Deep Learning of the Evolution Operator Enables Forecasting of Out-of-Training Dynamics in Chaotic Systems

Abstract

We demonstrate that a deep learning emulator for chaotic systems can forecast phenomena absent from training data. Using the Kuramoto-Sivashinsky and beta-plane turbulence models, we evaluate the emulator through scenarios probing the fundamental phenomena of both systems: forecasting spontaneous relaminarisation, capturing initialisation of arbitrary chaotic states, zero-shot prediction of dynamics with parameter values outside of the training range, and characterisation of dynamical statistics from artificially restricted training datasets. Our results show that deep learning emulators can uncover emergent behaviours and rare events in complex systems by learning underlying mathematical rules, rather than merely mimicking observed patterns.

Paper Structure

This paper contains 4 sections, 3 equations, 7 figures.

Figures (7)

  • Figure 1: Prediction of out-of-training-distribution dynamics of the KS equation with $L=56$, where training data excludes relaminarisation events or warm-up dynamics. (a) Relaminarisation event observed in direct numerical simulation (DNS). (b) Neural network (NN) emulation predicts the relaminarisation event from identical initial conditions. (c) Mean Absolute Error (MAE) and Root Mean Squared Error (RMSE) between the numerical simulation (a) and NN prediction (b). (d) Initialisation dynamics of KS flow from DNS. (e) NN emulation forecasts the correct dynamics from the same initial conditions. (f) MAE and RMSE between the initialisation dynamics (d) and NN prediction (e).
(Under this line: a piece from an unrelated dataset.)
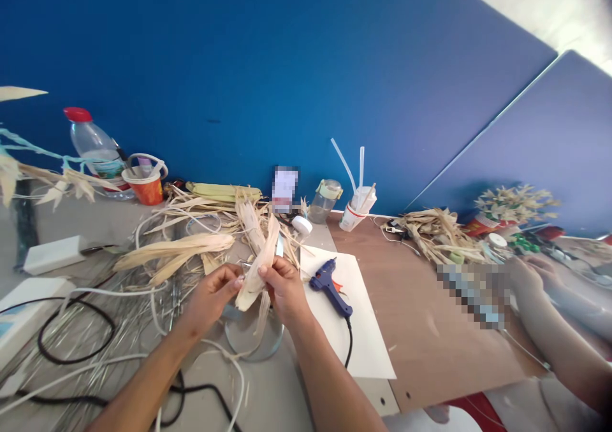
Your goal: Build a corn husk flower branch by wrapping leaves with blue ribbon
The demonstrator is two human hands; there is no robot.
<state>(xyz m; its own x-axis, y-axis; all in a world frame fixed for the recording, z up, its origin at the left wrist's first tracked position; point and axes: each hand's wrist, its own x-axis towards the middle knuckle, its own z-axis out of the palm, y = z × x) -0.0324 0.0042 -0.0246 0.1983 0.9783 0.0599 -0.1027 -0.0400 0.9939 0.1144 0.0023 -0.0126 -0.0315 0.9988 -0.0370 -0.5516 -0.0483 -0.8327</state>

The largest Lyapunov exponent for $L=56$ is $\Lambda_{\text{max}} \approx 0.048$.
  • Figure 2: Transition probabilities for kink count evolution in the KS equation, where the number of kinks (localised steep gradients) at time $t$ determines whether the count increases (red), decreases (blue), or remains constant (green) at time $t+\Delta t$. (a) Comparison of kink count distributions for a restricted training dataset limited to four or fewer kinks, showing the distributions from full KS dynamics (solid lines) and the NN emulator trained on the restricted dataset (dashed lines). (b) Same as (a), but with the restricted dataset excluding all transition events involving kink count changes.
  • Figure 3: Prediction of the Kuramoto-Sivashinsky (KS) equation dynamics with $L=400$, extrapolated beyond the training set. (a) Numerical integration of the KS equation with $L=400$. (b) NN emulation of the KS dynamics, with the emulator pretrained on data for $L=22$ and fine-tuned with datasets for $L \in \{48, 64, 96, 128, 164, 200\}$. (c) MAE and RMSE comparing the numerical simulation in (a) to the NN prediction in (b).
  • Figure 4: Prediction of out-of-training-distribution dynamics for beta-plane turbulence, where the training dataset includes only states with 3 jets. (a) Zonally-averaged zonal velocity $U_1$ from the upper layer, obtained via DNS. (b) $\tilde{U_1}$ predicted by the NN from the same initial condition as (a), with the network trained on a dataset including only 3 jets states, with no transition events. (c) Transition probabilities for the number of jets, as in Fig. 2, comparing DNS (solid lines) for the full system and the NN trained on the restricted dataset (dashed lines).
  • Figure 5: Schematic of the NN architecture. The network is structured around a transformer architecture conditioned on parameter $L$ and initialised by conditions $U$. Within each transformer block, adaptive layer normalisation conditions the transformer on $L$ by replacing scale and shift parameters. Each $W$ denotes learned weights for linear transformations, with arrows indicating the forward pass. In this study, the conditioning parameter $L$ is defined with a size of $M=1$ and the temporal history provided to the model $S=1$. However, the architecture is flexible to extension to larger dimensions within the parameter space.